(Records from a data source)
+++

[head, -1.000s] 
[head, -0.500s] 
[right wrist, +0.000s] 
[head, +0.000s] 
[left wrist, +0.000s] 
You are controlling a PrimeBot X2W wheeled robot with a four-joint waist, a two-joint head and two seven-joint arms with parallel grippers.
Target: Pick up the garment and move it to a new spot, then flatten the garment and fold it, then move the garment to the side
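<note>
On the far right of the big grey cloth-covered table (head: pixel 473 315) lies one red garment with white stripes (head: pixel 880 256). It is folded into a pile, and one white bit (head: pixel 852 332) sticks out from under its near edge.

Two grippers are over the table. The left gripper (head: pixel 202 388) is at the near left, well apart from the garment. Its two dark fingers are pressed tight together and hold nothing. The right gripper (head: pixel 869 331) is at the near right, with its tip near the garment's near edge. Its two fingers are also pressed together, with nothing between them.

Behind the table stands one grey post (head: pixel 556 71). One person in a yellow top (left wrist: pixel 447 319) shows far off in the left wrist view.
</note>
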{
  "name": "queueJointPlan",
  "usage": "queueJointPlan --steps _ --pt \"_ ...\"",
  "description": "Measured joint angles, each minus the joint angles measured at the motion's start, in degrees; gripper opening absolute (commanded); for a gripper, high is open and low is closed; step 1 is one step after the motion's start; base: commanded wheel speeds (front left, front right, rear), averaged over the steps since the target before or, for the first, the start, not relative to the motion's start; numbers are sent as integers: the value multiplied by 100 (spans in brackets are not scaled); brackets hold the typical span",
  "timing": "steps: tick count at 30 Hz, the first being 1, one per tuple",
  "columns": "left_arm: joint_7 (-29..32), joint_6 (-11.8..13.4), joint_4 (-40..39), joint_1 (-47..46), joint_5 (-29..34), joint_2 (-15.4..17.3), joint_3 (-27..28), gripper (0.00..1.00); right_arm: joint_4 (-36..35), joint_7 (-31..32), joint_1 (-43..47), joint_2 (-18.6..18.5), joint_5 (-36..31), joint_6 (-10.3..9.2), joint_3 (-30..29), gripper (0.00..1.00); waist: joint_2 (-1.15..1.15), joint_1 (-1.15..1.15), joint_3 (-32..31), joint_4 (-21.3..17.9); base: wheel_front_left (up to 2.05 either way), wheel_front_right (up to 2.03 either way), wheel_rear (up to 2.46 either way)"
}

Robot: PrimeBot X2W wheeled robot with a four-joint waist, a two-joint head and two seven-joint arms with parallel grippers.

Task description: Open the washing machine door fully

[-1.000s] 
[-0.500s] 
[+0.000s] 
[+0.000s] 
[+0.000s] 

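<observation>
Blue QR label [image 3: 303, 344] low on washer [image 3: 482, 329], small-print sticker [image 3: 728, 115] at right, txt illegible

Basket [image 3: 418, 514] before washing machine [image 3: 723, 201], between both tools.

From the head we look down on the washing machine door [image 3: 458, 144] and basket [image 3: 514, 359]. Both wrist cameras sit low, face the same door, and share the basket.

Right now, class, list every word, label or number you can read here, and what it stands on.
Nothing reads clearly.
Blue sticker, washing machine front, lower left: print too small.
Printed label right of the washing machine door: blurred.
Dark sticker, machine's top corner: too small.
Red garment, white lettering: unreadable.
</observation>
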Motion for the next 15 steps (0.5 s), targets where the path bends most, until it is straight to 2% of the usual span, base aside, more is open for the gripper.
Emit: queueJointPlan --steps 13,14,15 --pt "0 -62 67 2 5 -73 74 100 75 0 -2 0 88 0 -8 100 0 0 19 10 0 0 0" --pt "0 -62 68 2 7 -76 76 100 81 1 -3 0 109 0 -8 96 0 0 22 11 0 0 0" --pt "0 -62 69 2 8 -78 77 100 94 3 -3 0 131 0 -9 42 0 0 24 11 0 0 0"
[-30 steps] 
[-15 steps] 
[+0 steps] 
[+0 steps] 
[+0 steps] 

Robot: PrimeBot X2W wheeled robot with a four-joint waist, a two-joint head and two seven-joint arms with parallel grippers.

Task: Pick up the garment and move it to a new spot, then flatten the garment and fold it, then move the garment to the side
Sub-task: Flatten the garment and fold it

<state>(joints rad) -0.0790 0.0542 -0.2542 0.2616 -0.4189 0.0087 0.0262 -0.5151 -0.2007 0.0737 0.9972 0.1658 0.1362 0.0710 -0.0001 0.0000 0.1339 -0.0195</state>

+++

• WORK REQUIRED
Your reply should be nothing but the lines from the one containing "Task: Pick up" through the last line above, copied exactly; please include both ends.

• RESULT
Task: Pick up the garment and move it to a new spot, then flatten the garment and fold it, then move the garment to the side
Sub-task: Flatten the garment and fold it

<state>(joints rad) -0.0790 0.0542 -0.2542 0.2616 -0.4189 0.0087 0.0262 -0.5151 -0.2007 0.0737 0.9972 0.1658 0.1362 0.0710 -0.0001 0.0000 0.1339 -0.0195</state>

The exercise asks for nothing more than this.